Find total number of N digit numbers whose last K digits form a prime number and the remaining N-K digits form a palindrome. The answer is to be reported modulo 1000000007.

### QUICK EXPLANATION:

The number of N-K digit palindromes is easily found to 9 * 10^((N-K-1)/2).

The number of primes of K digits can be precomputed or otherwise found, and stored.

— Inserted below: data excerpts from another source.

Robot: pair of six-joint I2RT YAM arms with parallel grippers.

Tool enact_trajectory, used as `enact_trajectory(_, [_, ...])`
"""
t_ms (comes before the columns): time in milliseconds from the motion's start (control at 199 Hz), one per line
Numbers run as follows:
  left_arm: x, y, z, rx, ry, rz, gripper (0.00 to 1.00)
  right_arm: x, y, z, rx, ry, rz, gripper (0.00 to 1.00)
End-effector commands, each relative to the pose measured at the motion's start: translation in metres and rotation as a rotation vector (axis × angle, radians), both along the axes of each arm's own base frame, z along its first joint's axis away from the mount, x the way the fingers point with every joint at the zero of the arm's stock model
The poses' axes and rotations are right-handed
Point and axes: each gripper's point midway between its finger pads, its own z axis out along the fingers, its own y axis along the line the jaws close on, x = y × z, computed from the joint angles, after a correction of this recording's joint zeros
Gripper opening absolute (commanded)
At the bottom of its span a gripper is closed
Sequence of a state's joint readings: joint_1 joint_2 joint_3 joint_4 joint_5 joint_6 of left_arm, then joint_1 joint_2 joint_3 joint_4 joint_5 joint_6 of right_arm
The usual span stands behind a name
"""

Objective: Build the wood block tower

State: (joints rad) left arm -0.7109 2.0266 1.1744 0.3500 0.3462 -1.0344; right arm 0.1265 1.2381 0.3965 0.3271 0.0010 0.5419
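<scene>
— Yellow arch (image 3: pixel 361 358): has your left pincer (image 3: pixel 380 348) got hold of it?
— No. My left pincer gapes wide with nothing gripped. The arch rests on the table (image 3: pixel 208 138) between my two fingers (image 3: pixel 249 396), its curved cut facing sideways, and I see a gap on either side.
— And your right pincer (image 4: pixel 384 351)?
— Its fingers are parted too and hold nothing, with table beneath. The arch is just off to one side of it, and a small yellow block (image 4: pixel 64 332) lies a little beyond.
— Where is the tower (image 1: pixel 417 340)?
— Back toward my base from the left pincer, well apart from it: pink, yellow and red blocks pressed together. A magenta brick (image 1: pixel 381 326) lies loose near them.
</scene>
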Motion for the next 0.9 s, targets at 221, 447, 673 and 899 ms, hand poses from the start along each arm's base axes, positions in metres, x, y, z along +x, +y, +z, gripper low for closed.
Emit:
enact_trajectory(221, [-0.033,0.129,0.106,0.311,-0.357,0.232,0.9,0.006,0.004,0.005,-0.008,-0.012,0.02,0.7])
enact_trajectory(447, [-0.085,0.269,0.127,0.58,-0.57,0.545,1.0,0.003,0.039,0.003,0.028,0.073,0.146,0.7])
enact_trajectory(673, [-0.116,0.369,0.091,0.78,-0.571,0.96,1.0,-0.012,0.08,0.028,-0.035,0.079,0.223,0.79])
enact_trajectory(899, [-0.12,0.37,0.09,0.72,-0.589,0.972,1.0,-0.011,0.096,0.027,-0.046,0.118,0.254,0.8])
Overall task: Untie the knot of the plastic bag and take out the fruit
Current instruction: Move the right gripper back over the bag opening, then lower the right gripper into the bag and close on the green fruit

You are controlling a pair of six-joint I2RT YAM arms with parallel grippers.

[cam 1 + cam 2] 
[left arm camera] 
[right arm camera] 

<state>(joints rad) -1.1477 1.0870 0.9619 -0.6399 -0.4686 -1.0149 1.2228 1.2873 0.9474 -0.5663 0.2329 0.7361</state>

The answer is the product of these two values, modulo 1000000007.

### EXPLANATION:

The first step is to calculate the number of **N-K digit palindromes**. This can be easily found by permutation. The number of palindromes of some length is the possible number of permutations that its first half may contain, since the second half will simply be a mirror image of the first half. Each digit may have one of 10 values (0 to 9), except the first digit which cannot be 0. So, the number of permutations of the first half, excluding the first digit, is 10^((N-K-1)/2). This value is multiplied by 9, for the 9 possible values of the first digit.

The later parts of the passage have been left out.